Uma das maneiras de engajar a população na causa do câncer de mama avançado foi o lançamento da campanha #NossaAtençãoMudaTudo, realizada pela Novartis e apoiada por FEMAMA, Instituto Avon, Instituto Vencer o Câncer e Oncoguia. A iniciativa tem o objetivo de ampliar o acesso das mulheres à informação de qualidade, começando pelo momento de diagnóstico até as questões de acesso a tratamentos disruptivos que podem fazer toda a diferença. Saiba mais em www.nossaatencao.com.br.

Associações de pacientes também fizeram uso desse período de pandemia para gerar mobilização. O Instituto Vencer o Câncer, por exemplo, reforçou o projeto #SimParaQuimioOral, cujo objetivo é disponibilizar o tratamento na forma oral logo depois do registro da Anvisa, da mesma maneira que acontece com a versão intravenosa do produto. O projeto foi aprovado pelo Senado e pela Câmara dos Deputados e aguarda sanção presidencial.

Desde maio de 2021, pacientes oncológicos que realizaram tratamento quimioterápico ou radioterápico nos últimos 6 meses e pacientes com algum tipo de câncer no sangue (neoplasias hematológicas) fazem parte da lista de comorbidades estabelecida pelo Plano Nacional de Imunização contra o Covid-19. Para realizar a imunização, é importante conhecer o próprio tratamento e consultar antes o médico oncologista ou hematologista para checar a elegibilidade do paciente e tirar todas as dúvidas sobre a vacinação.

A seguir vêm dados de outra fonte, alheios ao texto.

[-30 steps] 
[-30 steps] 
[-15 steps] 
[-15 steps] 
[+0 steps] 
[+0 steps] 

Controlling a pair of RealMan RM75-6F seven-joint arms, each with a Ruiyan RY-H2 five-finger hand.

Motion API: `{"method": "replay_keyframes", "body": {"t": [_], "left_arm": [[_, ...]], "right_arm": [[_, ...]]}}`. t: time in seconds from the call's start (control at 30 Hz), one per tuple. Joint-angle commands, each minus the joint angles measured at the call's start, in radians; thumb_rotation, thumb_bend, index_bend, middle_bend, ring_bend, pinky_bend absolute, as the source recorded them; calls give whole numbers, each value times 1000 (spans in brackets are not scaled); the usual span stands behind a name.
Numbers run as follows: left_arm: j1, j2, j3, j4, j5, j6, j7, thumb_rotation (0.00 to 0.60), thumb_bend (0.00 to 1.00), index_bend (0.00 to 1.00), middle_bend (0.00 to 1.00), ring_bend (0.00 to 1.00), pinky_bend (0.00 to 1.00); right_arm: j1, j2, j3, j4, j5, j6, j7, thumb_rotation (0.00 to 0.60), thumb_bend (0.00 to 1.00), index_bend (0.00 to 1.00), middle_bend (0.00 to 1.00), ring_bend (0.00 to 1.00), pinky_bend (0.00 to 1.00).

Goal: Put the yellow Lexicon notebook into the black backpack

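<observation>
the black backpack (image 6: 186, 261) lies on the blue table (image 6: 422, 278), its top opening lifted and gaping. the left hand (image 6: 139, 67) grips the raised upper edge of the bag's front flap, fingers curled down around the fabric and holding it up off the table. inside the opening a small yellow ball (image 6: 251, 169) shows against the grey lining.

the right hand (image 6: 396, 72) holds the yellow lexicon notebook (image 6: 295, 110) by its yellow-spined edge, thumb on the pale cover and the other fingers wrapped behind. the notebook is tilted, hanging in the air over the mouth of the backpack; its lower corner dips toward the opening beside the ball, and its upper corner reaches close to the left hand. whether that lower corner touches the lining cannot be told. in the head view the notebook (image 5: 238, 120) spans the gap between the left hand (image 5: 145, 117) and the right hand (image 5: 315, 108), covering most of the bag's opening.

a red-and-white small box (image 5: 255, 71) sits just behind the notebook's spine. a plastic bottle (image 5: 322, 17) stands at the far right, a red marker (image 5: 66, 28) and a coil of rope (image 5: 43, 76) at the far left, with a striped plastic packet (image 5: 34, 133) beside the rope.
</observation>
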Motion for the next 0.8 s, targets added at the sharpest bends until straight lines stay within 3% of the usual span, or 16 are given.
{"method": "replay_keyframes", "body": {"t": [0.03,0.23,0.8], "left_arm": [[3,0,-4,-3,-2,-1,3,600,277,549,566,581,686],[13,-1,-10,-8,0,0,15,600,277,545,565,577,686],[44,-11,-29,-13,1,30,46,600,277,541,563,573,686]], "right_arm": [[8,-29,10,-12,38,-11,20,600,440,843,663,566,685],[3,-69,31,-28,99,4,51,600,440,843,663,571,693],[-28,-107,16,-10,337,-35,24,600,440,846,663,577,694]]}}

É importante lembrar que pacientes oncológicos possuem diagnósticos e tratamentos diferentes. Além disso, também fazem parte do grupo de risco pacientes com neoplasias hematológicas, como leucemias, linfomas e mieloma múltiplo. Aqueles que passaram por transplante de medula óssea, que estão em tratamento com quimioterapia e pacientes que tratam câncer com alguma outra condição de saúde, como diabetes e problemas cardíacos, também precisam estar em dia com a própria saúde e tomar todas as medidas de prevenção da Covid-19.

Pacientes oncológicos que trataram um câncer e estão apenas em acompanhamento não são considerados imunodeprimidos, assim como ex-pacientes que estão sem evidência da doença. De toda forma, mesmo para os últimos casos, é importante manter-se em dia com os exames e visitas ao médico, além de seguir as medidas de proteção contra a COVID-19 recomendadas pela comunidade científica e tirar dúvidas sobre a vacinação com seu médico.